| YOUR TASK |
Exactly the lines below from the one with "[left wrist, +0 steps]" up to and including the one with "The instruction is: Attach" make up the answer, with nothing else added.

| DATA SUPPLIED |

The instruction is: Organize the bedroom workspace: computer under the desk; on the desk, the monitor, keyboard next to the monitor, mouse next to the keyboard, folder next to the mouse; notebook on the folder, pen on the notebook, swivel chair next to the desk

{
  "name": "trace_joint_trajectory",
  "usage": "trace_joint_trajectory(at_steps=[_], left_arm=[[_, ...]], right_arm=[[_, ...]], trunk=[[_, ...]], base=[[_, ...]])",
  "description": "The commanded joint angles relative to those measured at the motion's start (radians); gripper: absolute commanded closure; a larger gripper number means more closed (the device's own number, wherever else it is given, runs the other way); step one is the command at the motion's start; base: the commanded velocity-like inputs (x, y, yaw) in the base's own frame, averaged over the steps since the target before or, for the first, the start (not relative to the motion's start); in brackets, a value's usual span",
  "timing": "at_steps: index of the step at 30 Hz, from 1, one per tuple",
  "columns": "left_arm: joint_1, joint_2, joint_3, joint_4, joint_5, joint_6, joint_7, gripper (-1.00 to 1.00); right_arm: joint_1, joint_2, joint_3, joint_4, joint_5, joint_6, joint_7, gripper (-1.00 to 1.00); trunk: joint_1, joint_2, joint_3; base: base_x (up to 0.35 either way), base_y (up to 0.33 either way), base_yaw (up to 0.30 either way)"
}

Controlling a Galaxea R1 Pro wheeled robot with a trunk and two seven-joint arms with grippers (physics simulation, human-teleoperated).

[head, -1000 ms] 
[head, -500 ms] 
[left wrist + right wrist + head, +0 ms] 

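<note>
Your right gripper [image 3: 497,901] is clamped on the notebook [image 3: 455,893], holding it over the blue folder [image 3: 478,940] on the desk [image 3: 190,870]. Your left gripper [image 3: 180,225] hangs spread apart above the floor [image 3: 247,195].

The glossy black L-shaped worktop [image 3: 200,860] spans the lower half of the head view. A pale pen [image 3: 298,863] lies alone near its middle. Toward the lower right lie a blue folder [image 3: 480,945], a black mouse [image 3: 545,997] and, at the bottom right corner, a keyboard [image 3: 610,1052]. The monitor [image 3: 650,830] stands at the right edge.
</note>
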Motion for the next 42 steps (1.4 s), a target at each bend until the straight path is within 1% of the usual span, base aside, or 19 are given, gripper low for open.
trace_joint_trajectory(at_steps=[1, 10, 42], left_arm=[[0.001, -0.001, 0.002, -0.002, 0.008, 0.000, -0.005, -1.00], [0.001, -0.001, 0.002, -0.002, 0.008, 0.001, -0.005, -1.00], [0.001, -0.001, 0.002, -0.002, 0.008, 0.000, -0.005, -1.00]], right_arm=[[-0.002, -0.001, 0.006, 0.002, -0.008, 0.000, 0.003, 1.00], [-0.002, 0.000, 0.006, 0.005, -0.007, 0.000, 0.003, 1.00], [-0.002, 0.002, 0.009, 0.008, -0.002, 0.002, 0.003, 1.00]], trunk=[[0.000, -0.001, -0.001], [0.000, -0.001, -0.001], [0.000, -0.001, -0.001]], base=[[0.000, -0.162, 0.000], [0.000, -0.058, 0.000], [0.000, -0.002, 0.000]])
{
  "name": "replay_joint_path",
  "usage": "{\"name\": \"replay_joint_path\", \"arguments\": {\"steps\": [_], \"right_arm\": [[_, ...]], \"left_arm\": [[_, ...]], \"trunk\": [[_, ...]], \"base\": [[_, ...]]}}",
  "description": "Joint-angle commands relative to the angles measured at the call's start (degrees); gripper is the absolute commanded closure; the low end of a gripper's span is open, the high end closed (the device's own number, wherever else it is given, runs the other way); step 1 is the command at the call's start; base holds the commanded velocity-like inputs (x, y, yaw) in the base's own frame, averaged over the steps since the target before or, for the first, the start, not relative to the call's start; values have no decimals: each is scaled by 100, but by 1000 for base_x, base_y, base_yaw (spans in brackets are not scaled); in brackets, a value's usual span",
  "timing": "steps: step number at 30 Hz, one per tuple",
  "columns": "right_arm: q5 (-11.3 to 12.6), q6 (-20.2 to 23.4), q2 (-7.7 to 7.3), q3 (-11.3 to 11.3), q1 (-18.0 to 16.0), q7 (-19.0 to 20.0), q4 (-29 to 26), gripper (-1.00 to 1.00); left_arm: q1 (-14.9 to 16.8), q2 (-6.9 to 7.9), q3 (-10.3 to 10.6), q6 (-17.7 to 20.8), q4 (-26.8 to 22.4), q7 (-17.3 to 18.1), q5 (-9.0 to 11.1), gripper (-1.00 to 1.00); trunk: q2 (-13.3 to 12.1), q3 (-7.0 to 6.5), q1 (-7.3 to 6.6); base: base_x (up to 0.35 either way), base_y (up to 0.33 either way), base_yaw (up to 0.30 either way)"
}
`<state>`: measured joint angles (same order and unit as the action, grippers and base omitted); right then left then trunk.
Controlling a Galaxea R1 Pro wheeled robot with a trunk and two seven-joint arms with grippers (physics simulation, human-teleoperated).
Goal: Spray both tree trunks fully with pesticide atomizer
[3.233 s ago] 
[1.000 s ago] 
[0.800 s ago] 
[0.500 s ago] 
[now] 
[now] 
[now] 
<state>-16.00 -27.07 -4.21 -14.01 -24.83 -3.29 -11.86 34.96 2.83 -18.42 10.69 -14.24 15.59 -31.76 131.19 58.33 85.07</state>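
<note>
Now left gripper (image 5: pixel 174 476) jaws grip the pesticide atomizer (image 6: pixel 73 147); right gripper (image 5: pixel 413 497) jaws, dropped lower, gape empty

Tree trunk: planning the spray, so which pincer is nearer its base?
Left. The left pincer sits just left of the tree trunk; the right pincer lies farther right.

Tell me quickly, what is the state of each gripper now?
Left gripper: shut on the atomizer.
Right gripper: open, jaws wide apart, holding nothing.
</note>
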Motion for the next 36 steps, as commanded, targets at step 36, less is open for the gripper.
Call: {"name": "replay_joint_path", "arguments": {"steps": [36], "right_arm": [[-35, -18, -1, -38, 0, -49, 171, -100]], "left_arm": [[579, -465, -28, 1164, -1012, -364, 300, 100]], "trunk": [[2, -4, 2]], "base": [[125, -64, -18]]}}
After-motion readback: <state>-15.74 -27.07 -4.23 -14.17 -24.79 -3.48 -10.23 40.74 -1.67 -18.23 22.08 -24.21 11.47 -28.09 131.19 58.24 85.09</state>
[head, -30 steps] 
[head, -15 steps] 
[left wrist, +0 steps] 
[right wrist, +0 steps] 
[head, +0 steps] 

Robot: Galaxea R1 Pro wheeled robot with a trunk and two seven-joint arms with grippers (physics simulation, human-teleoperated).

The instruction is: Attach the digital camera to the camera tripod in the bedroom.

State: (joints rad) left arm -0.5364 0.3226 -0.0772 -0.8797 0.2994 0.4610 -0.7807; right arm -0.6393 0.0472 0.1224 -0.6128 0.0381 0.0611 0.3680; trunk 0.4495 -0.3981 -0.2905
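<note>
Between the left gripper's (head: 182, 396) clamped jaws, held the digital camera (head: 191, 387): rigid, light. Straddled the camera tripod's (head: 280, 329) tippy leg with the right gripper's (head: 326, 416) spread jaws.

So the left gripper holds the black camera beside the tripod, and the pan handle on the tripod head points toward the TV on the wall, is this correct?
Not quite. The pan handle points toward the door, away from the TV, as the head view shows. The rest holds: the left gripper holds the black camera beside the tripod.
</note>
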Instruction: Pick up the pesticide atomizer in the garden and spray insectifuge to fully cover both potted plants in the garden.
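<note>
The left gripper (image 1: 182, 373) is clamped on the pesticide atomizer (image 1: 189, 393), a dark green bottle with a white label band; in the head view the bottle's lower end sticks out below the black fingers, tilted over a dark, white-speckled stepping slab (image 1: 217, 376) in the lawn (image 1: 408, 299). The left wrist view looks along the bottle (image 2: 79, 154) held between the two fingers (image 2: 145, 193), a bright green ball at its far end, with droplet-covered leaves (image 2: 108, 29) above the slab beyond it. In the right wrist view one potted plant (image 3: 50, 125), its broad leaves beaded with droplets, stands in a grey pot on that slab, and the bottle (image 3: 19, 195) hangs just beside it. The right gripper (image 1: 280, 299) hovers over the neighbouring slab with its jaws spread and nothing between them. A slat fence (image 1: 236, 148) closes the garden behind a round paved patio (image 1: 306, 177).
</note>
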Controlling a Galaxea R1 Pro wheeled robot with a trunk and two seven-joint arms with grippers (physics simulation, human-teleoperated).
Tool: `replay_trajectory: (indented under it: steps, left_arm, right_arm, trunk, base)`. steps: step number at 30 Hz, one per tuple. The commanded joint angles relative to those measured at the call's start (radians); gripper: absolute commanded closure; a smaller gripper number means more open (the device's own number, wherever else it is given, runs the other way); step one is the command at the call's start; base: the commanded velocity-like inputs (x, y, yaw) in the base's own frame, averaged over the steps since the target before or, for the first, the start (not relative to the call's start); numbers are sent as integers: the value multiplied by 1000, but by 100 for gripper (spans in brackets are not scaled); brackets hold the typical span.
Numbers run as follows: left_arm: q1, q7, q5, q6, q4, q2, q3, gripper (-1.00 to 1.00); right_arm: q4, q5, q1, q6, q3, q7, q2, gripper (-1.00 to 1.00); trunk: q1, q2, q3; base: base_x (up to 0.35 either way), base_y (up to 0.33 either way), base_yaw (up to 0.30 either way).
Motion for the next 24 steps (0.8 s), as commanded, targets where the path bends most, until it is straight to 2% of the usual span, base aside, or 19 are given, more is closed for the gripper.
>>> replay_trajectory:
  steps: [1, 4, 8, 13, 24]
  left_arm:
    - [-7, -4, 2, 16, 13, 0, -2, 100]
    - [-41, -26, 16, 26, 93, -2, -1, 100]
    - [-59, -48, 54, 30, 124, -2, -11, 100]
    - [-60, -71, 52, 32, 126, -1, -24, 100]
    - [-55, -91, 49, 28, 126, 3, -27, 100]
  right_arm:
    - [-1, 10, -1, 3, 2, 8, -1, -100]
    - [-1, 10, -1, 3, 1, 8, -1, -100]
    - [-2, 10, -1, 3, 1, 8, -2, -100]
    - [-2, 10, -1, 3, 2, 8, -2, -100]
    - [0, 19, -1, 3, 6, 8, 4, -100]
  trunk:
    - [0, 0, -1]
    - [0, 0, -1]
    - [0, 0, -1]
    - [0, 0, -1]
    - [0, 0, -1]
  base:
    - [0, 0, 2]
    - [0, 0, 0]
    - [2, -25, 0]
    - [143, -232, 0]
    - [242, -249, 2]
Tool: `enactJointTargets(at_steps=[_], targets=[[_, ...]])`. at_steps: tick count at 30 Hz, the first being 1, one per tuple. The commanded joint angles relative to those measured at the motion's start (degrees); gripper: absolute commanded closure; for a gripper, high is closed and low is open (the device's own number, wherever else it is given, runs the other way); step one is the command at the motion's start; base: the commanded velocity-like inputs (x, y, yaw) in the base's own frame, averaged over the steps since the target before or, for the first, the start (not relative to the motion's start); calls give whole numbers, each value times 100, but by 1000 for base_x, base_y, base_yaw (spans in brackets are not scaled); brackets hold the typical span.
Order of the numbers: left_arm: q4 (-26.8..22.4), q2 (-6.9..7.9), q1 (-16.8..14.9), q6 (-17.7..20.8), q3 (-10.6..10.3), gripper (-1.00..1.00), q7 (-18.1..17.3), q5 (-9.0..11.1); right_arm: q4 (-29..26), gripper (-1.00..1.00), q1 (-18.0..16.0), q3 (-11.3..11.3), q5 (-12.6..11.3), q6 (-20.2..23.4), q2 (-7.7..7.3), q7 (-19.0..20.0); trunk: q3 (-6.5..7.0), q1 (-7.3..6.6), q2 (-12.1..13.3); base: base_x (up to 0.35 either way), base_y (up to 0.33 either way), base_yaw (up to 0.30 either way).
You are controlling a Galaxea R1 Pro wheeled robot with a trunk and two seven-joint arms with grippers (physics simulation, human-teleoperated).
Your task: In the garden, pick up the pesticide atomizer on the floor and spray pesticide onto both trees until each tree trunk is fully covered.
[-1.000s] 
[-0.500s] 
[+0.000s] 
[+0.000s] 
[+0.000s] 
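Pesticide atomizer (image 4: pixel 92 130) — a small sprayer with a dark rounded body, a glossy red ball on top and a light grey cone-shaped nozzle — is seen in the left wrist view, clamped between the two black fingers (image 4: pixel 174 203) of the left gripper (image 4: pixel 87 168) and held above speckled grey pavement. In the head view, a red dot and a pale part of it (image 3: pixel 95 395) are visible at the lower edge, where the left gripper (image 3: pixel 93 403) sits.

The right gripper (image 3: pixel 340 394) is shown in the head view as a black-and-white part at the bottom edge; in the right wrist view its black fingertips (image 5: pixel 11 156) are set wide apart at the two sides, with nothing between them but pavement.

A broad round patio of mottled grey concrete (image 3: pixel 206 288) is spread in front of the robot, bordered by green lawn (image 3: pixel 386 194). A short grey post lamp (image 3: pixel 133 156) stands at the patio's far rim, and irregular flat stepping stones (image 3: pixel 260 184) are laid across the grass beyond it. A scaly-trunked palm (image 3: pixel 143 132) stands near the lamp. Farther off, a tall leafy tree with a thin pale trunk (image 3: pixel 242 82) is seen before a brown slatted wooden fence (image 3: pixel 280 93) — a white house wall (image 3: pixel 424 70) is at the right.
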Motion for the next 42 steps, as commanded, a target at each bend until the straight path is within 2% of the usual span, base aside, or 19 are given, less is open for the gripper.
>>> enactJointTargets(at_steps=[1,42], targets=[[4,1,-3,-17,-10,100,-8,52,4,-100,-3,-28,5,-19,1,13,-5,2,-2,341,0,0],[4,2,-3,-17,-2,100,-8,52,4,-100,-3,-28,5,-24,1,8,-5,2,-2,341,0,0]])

| REPLY TO THE EXERCISE |
[left wrist, +0 steps] 
[right wrist, +0 steps] 
[head, +0 steps] 

Robot: Galaxea R1 Pro wheeled robot with a trunk and two seven-joint arms with grippers (physics simulation, human-teleoperated).

The instruction is: Attach the digital camera to the camera tripod in the bedroom.

The exercise has nothing more to it.